• WHAT YOU NEED TO DO:
Scan the listing below for lines with the word "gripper". Report how many there are, as a number alone.

• AVAILABLE DATA:
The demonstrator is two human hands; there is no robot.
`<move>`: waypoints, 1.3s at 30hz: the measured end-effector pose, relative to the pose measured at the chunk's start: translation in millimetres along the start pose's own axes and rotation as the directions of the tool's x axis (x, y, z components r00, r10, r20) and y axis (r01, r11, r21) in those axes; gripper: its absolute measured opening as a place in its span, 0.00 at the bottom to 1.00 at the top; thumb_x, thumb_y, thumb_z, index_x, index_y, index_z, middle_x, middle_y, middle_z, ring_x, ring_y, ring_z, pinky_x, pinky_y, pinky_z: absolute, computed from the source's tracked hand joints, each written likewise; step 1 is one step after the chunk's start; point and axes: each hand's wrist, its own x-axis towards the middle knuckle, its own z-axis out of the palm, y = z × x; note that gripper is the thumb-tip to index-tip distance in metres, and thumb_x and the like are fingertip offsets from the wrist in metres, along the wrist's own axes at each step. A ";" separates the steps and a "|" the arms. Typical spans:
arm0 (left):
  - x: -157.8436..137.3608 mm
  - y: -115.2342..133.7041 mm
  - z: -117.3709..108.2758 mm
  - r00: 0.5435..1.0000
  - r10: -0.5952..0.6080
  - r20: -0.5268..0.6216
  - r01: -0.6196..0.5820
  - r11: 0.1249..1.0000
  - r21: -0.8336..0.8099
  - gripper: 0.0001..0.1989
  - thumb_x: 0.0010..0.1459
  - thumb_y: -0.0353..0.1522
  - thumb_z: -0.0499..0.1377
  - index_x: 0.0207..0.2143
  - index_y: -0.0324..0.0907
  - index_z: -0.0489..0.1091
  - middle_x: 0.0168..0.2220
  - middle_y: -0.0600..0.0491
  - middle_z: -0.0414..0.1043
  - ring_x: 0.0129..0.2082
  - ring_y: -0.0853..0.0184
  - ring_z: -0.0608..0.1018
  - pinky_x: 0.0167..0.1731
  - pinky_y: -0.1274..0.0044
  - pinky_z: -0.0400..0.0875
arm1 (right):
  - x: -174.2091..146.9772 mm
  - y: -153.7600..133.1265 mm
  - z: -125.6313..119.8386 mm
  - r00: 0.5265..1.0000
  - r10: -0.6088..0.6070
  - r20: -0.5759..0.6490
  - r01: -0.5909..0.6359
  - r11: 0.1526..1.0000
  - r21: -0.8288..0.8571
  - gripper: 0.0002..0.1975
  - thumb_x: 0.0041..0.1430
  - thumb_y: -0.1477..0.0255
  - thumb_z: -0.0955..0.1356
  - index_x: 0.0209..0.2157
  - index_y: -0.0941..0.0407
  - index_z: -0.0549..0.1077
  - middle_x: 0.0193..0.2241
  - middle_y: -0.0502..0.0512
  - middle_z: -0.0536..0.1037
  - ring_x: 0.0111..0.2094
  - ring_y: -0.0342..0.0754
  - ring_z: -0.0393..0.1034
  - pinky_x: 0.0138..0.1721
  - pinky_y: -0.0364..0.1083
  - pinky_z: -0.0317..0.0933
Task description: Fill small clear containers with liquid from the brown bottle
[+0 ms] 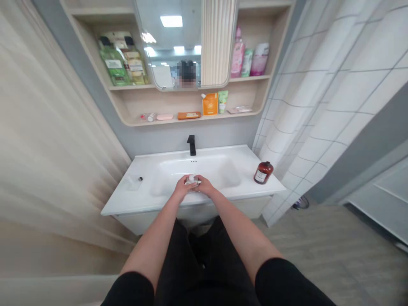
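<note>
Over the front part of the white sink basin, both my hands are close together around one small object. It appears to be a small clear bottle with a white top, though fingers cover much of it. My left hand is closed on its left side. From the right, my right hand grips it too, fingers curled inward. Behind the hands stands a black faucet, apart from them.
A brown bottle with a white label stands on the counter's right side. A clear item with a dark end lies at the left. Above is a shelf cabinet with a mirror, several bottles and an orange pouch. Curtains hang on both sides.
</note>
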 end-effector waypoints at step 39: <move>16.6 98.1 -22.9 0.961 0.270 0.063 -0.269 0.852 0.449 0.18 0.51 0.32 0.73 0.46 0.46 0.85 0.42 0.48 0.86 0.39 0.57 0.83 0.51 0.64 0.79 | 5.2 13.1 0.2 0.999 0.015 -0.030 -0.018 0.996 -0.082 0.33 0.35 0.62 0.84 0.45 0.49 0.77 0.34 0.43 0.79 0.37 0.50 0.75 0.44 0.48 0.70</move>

• TASK SOLUTION:
3